CrossFit loses corporate partnerships after CEO mocks ‘racism is a public health issue’ virtue-signal

CrossFit loses corporate partnerships after CEO mocks ‘racism is a public health issue’ virtue-signal

Athletic brand Reebok and several affiliate gyms have canceled their partnerships with fitness giant CrossFit after its CEO tweeted a mocking response to a statement calling racism a “public health issue.”

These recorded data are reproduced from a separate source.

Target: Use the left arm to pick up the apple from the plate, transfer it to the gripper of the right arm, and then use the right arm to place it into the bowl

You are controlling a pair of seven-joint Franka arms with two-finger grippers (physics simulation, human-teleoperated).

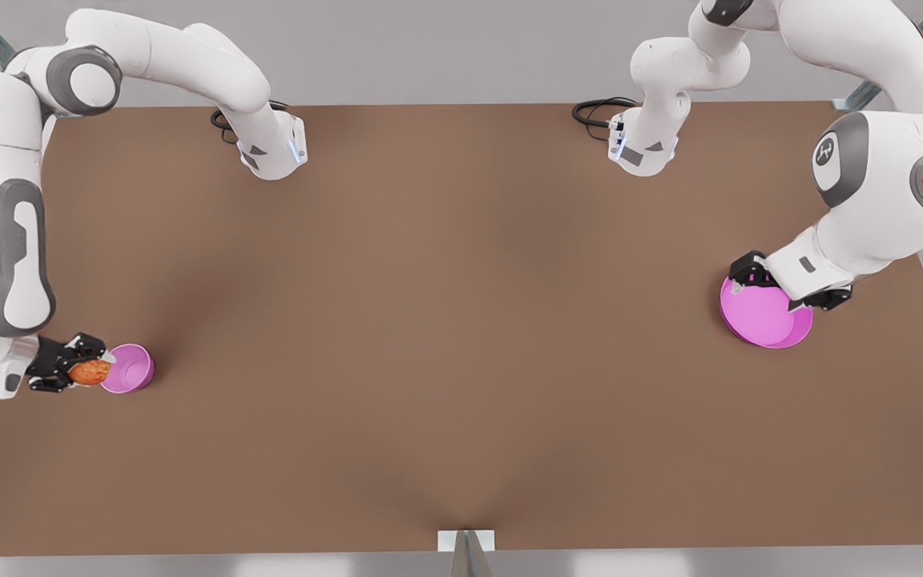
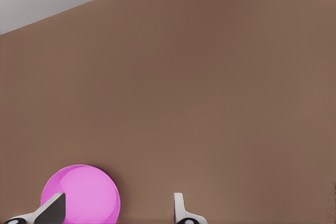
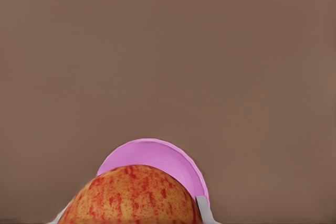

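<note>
Your right gripper (image 1: 83, 372) has its fingers (image 3: 203, 209) closed around the apple (image 1: 90, 372), at the front view's left. The apple is mottled red and orange, held just beside the rim of the bowl (image 1: 128, 368), on the side toward the surface's edge. In the right wrist view the apple (image 3: 131, 195) sits in front of the pink bowl (image 3: 157, 160), whose visible inside holds nothing.

Your left gripper (image 1: 790, 288) hangs over the plate (image 1: 759, 314) at the front view's right, at the plate's far rim. Its fingers (image 2: 179, 209) stand well apart with nothing between them, and the left wrist view catches the magenta plate (image 2: 84, 190) beside one fingertip. The visible part of the plate is bare.

Plate and bowl lie well apart, on opposite sides of the plain brown surface (image 1: 445, 320). Both arm bases stand at its far edge, each with a black cable coiled next to it. Grey floor or wall shows beyond the surface's edges.
</note>
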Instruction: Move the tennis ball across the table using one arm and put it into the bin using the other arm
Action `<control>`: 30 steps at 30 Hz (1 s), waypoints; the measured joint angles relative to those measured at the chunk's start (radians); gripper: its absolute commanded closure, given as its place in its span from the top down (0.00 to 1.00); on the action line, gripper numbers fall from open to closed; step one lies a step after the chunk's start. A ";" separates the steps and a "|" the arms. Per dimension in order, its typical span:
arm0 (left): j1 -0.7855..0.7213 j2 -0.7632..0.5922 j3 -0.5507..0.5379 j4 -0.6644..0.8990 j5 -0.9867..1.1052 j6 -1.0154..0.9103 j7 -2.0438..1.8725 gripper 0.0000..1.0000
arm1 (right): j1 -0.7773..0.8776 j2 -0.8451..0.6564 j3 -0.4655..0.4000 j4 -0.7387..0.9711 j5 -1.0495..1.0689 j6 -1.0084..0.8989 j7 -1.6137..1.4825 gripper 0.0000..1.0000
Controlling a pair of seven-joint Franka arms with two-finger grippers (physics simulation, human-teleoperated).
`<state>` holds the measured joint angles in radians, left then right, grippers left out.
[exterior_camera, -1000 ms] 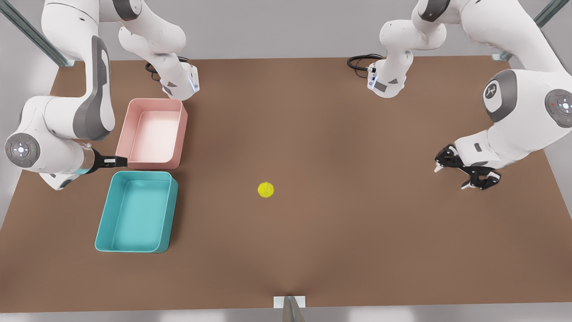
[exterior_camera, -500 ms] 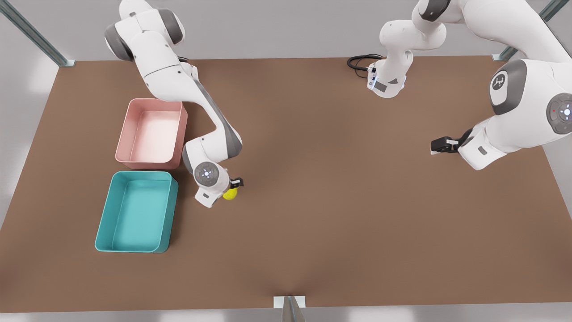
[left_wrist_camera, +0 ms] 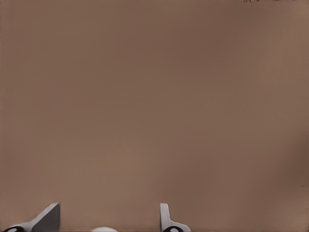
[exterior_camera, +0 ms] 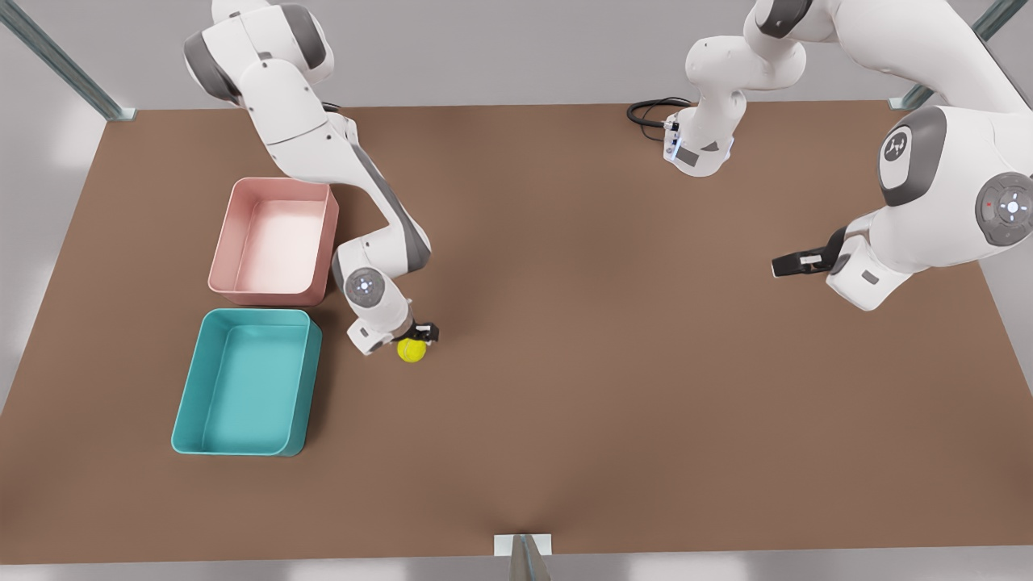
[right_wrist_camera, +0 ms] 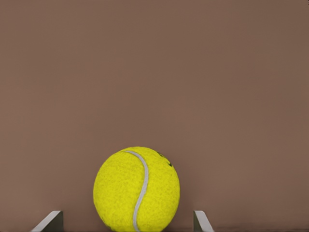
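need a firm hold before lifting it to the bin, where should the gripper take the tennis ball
Grip the tennis ball across its widest middle, coming straight down from above. It is round and sits free on the table, so any opposite sides will do. The right gripper already has its open fingers on either side. The left gripper waits far off.

The tennis ball (right_wrist_camera: 136, 189), between the right pincer's (right_wrist_camera: 128, 222) pale grey fingertips (right_wrist_camera: 49, 221), is bright yellow-green with one thin pale seam curving down its face, and the counter (exterior_camera: 613, 387) under it is a flat matte brown with no pattern. Just beside that black pincer (exterior_camera: 420, 332) lies the plain teal bin (exterior_camera: 187, 410), and near it a plain pink tray (exterior_camera: 227, 234) with a paler inside. Both arms are white with grey joint covers, and the left pincer (exterior_camera: 787, 265), well apart over bare brown counter, is black with a white pad.
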<state>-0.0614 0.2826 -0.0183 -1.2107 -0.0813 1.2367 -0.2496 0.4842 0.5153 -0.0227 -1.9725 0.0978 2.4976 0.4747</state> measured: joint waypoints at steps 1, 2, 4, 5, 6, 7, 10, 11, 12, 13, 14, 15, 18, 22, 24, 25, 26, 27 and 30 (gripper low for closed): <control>0.000 0.000 0.000 0.000 0.000 -0.001 -0.010 1.00 | -0.001 0.004 0.000 -0.003 0.000 0.009 0.009 1.00; 0.000 0.000 0.001 0.000 0.000 -0.001 -0.020 1.00 | -0.005 0.009 0.000 -0.004 0.000 0.016 0.017 1.00; 0.000 0.001 0.001 0.000 0.001 -0.002 -0.037 1.00 | -0.008 0.026 0.000 0.000 0.000 0.032 0.033 1.00; 0.000 0.001 0.002 0.000 0.001 -0.003 -0.045 1.00 | -0.009 0.035 0.000 0.004 0.000 0.039 0.040 1.00; 0.001 0.001 0.002 0.000 0.001 -0.002 -0.053 1.00 | -0.009 0.043 0.000 0.008 0.000 0.047 0.047 1.00; 0.001 0.002 0.003 0.000 0.001 -0.002 -0.060 1.00 | -0.008 0.053 0.000 0.011 0.000 0.054 0.053 1.00; 0.002 0.003 0.003 -0.001 0.002 -0.001 -0.079 1.00 | -0.006 0.073 0.000 0.017 0.000 0.073 0.070 1.00; 0.002 0.003 0.003 -0.001 0.002 -0.001 -0.085 1.00 | -0.007 0.078 0.000 0.018 0.000 0.078 0.075 1.00; 0.002 0.004 0.003 -0.001 0.003 0.000 -0.090 1.00 | -0.008 0.082 0.000 0.020 0.000 0.083 0.080 1.00; 0.002 0.004 0.003 -0.002 0.003 0.000 -0.095 1.00 | -0.009 0.084 0.000 0.023 0.000 0.087 0.084 1.00; 0.003 0.004 0.003 -0.002 0.004 0.000 -0.100 1.00 | -0.010 0.085 -0.001 0.025 0.000 0.091 0.088 1.00; 0.003 0.004 0.003 -0.002 0.004 0.001 -0.105 1.00 | -0.011 0.085 -0.003 0.027 0.000 0.094 0.092 1.00; -0.001 0.005 0.002 -0.001 0.002 0.002 -0.117 1.00 | -0.012 0.094 -0.005 0.036 0.000 0.100 0.103 1.00; -0.005 0.005 0.002 0.000 0.000 0.002 -0.132 1.00 | -0.011 0.099 -0.005 0.039 -0.001 0.108 0.114 0.81; -0.005 0.005 0.002 0.000 -0.001 0.002 -0.138 1.00 | -0.011 0.104 -0.005 0.040 -0.001 0.111 0.118 0.77; -0.004 0.005 0.002 0.000 -0.001 0.001 -0.140 1.00 | -0.012 0.105 -0.005 0.040 -0.001 0.112 0.119 0.74; -0.004 0.006 0.002 -0.001 -0.001 0.001 -0.143 1.00 | -0.013 0.107 -0.005 0.041 0.000 0.113 0.120 0.73; -0.003 0.007 0.001 -0.001 -0.001 0.002 -0.146 1.00 | -0.014 0.107 -0.005 0.041 0.000 0.114 0.120 0.73; -0.003 0.009 0.002 -0.001 -0.002 0.002 -0.152 1.00 | -0.029 0.096 -0.003 0.041 0.000 0.113 0.119 0.73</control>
<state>-0.0642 0.2919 -0.0167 -1.2122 -0.0830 1.2385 -0.4017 0.4550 0.6115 -0.0259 -1.9313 0.0973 2.6111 0.5938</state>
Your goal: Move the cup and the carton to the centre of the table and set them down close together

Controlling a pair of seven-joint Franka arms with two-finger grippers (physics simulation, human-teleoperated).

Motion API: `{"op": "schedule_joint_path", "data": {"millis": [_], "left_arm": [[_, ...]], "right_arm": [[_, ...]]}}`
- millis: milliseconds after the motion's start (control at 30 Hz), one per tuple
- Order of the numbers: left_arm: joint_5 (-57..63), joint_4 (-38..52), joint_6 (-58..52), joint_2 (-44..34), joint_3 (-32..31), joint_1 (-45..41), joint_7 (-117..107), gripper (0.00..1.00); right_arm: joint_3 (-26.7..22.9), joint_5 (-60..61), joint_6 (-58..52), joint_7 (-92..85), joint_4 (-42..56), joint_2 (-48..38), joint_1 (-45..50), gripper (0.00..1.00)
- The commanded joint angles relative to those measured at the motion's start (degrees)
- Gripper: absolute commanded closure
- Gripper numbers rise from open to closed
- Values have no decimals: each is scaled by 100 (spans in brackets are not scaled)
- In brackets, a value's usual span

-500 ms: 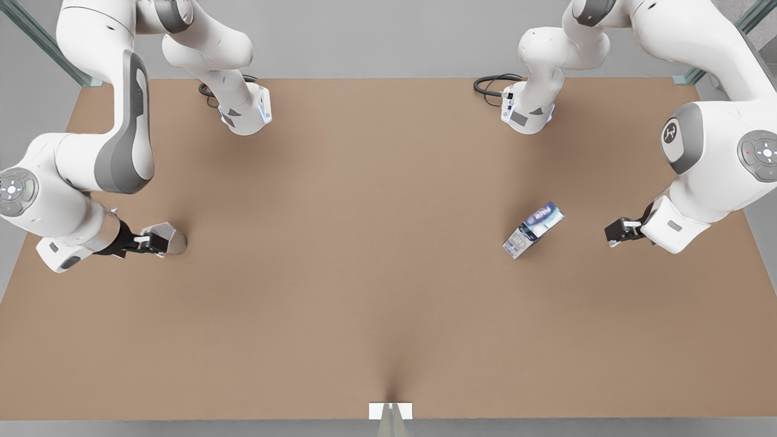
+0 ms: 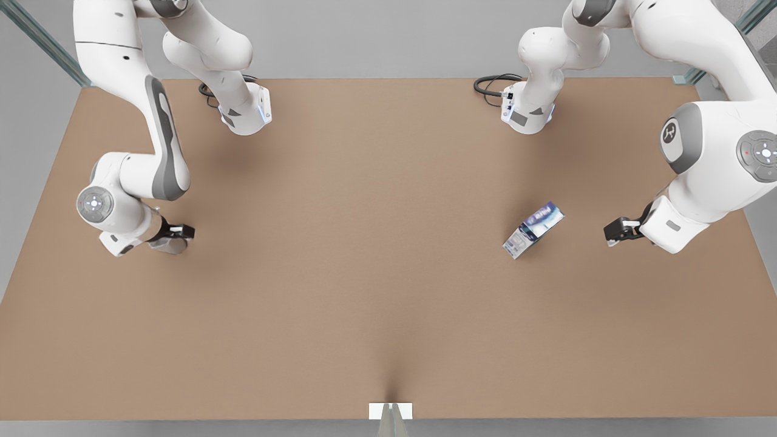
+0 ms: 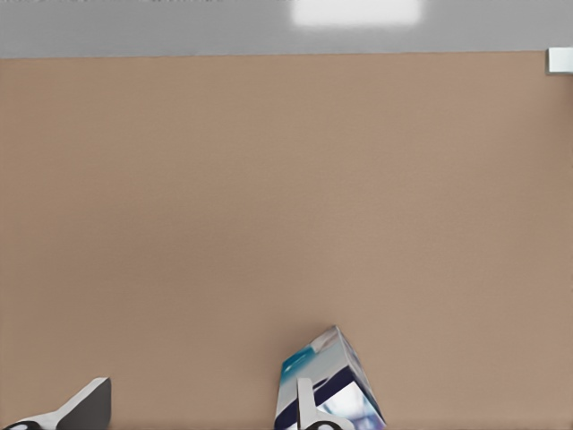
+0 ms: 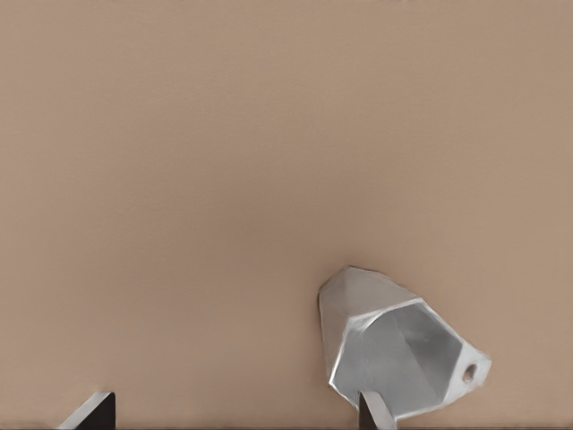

CrossFit CEO Greg Glassman might have cost his company millions with just 13 characters. After he replied to a tweet from the Institute for Health Metrics and Evaluation calling racism and discrimination “critical public health issues that demand an urgent response” by quipping “It’s FLOYD-19,” Reebok and affiliate gyms hurried to distance themselves from the popular fitness brand.

Reebok told Business Insider on Sunday it will not renew its contract with CrossFit after 2020, though a spokesman confirmed it would “fulfill [its] remaining contractual obligations.” The athletic brand is the title sponsor of the 2020 CrossFit Games.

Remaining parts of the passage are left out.